Pese a esto, la identidad de Uré por estos días se ha ido diluyendo. Ya no se escuchan los vallenatos a todo volumen a cualquier hora del día, y la alegría de los juegos de dominó en las esquinas se ha ido apagando por las condiciones impuestas por el conflicto armado que silencia todo a su paso.
Nuevas tácticas
El 2019 inició con otra dinámica. Hasta la publicación de este artículo no se había registrado ningún homicidio en Uré, pero los ilegales optaron por otras estrategias para crear pánico entre los habitantes: las incursiones armadas.
A las 7:30 de la noche del pasado 6 de enero, en un pueblo cobijado por el silencio, ocho hombres uniformados y dotados con armas largas caminaron sin contratiempo por una de las calles principales de Uré que los conecta con el municipio de Tarazá, Antioquia. En su recorrido pintaron casas y muros con las siglas “BVPA” que significa “Bloque Virgilio Peralta Arenas”, tal y como se hace llamar la banda criminal “los Caparrapos”.
“En comparación a lo que ocurrió en 2018, los homicidios bajan, pero la presión se mantiene. Eso puede estar haciendo ese grupo de los Caparrapos, le bajan a los homicidios pero aparecen armados en las calles.
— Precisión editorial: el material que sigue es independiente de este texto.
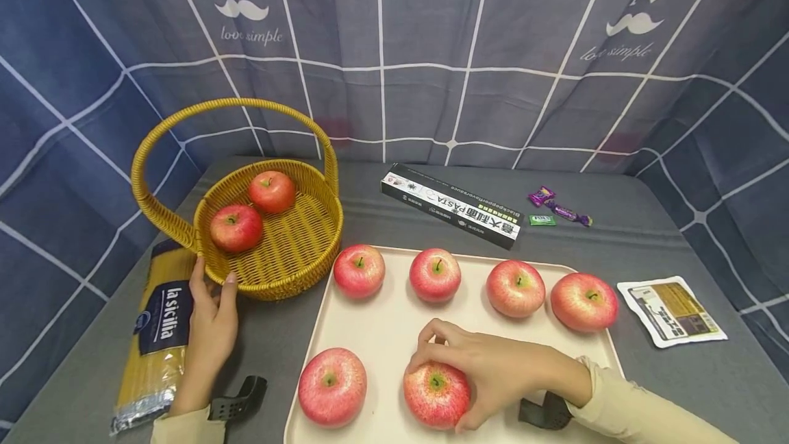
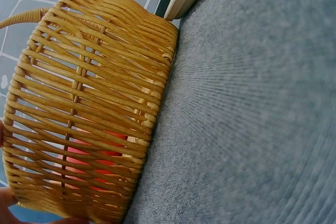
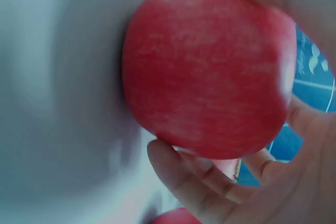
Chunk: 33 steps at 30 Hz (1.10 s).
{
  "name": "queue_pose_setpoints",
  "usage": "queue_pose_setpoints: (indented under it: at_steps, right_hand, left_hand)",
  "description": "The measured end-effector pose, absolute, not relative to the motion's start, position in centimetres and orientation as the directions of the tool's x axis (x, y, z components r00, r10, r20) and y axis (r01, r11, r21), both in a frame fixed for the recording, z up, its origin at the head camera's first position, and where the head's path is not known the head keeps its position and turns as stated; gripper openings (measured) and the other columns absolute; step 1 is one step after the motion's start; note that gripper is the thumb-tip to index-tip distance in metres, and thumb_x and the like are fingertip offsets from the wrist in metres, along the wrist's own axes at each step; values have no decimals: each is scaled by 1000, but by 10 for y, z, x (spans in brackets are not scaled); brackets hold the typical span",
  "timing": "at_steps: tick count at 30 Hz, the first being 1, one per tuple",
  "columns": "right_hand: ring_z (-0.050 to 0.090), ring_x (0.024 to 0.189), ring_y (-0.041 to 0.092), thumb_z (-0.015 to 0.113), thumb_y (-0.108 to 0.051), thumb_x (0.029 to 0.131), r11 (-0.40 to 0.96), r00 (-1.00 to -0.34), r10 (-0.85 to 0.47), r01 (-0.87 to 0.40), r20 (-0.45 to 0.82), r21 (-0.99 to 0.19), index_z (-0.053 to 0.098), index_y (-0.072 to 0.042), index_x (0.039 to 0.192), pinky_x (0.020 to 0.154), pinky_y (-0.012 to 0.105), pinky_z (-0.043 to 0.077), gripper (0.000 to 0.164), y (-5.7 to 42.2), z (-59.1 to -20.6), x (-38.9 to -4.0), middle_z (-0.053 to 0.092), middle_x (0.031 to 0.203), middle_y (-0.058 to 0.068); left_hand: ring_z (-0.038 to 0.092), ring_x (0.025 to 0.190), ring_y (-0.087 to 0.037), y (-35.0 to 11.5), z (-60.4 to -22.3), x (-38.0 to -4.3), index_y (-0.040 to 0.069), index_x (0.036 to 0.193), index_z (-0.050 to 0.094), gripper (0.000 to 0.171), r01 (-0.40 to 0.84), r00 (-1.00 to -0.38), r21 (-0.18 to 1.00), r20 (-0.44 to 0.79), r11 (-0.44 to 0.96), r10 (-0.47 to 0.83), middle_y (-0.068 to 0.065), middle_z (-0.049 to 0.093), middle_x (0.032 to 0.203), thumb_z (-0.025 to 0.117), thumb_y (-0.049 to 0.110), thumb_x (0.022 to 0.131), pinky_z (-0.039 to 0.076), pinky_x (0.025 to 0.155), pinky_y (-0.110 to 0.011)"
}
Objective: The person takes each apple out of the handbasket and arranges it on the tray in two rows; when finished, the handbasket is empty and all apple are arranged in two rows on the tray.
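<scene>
My right hand (image 1: pixel 487 362) curls around a red apple (image 1: pixel 436 392) at the front of a cream tray (image 1: pixel 382 321). In the right wrist view, thumb and fingers lie on opposite sides of that apple (image 3: pixel 210 72), close above the pale tray surface. My left hand (image 1: pixel 212 321) grips the near left rim of a yellow woven basket (image 1: pixel 302 245) with a tall handle. Two apples (image 1: pixel 237 228) sit inside the basket. On the tray, another apple (image 1: pixel 333 387) stands left of my right hand, and several apples (image 1: pixel 435 275) line its far side.
A pasta packet (image 1: pixel 157 334) lies left of the basket, partly behind my left hand. Behind the tray is a long black and white pasta box (image 1: pixel 453 204). Small wrapped candies (image 1: pixel 561 210) lie at the back right. A flat food pouch (image 1: pixel 672 312) lies right of the tray.
</scene>
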State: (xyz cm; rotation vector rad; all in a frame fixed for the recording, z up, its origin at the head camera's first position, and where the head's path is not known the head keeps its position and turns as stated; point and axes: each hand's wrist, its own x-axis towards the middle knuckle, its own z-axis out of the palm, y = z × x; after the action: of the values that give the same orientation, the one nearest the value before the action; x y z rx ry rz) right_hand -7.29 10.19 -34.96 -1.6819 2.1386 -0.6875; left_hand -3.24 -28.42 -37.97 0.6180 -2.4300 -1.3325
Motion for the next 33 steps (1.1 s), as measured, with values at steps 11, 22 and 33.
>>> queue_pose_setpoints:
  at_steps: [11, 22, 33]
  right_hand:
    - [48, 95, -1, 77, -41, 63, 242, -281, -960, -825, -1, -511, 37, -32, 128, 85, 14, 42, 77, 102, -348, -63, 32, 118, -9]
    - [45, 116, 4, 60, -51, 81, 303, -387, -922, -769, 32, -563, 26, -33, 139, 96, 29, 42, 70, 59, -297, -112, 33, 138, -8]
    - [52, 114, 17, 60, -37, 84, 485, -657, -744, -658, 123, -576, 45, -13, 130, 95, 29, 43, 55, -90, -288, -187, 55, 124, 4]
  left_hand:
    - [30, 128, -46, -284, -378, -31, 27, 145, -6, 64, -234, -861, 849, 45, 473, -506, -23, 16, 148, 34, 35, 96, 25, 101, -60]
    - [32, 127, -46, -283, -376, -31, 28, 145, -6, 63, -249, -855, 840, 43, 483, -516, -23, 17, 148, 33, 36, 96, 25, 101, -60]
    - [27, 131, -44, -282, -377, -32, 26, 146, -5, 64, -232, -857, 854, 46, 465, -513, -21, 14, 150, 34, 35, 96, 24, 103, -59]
Eso es mostrar presión a todos sus habitantes”, recalca un residente, quien al igual a todos los que hablaron con EL COLOMBIANO, pidieron no ser citados.
La incursión de “los Caparrapos” tenía como objetivo dejarles un mensaje a los integrantes del Clan del Golfo que delinquen en el municipio y a quienes quieren sacar para apropiarse de las rentas ilegales, que en el caso de San José de Uré, son obtenidas de la extorsión.
“Acá todo el mundo paga: el del hotel, el del negocio, el de la carnicería, el del transporte público. Se llegó al punto que si hay una pelea, se debe pagar multa. Se le paga al grupo que tenga ese territorio”, le confirmaron a este diario algunos funcionarios de la Alcaldía Municipal.
Esta situación, como dicen las mismas autoridades locales, no ha tenido solución aunque la Policía tenga una patrulla de cuadrantes y comandos recorriendo las calles de Uré en el día, y el Ejército despliegue soldados en la noche alrededor del parque principal.
Los uraseños, los mismos que se santiguan al pasar por la iglesia, los que juegan dominó y escuchan vallenatos, los que se ganan la vida trabajando en las motos, siguen siendo víctimas de los violentos que poco a poco ganan más espacio.
Uno de esos líderes, que ya no quiere serlo más por temor y que estuvo en la reunión al mediodía, sostuvo que para todas las personas el por qué de la situación que vive Uré es confuso. “No sabemos quién es quién. Se habla de reductos de paramilitares; unos dicen que son los Paisas, otros que los Urabeños, después que Caparrapos o Clan del Golfo”, aunque tras lo que pasó el 6 de enero, “todo cambió cuando llegaron a pintar las paredes con unas siglas”.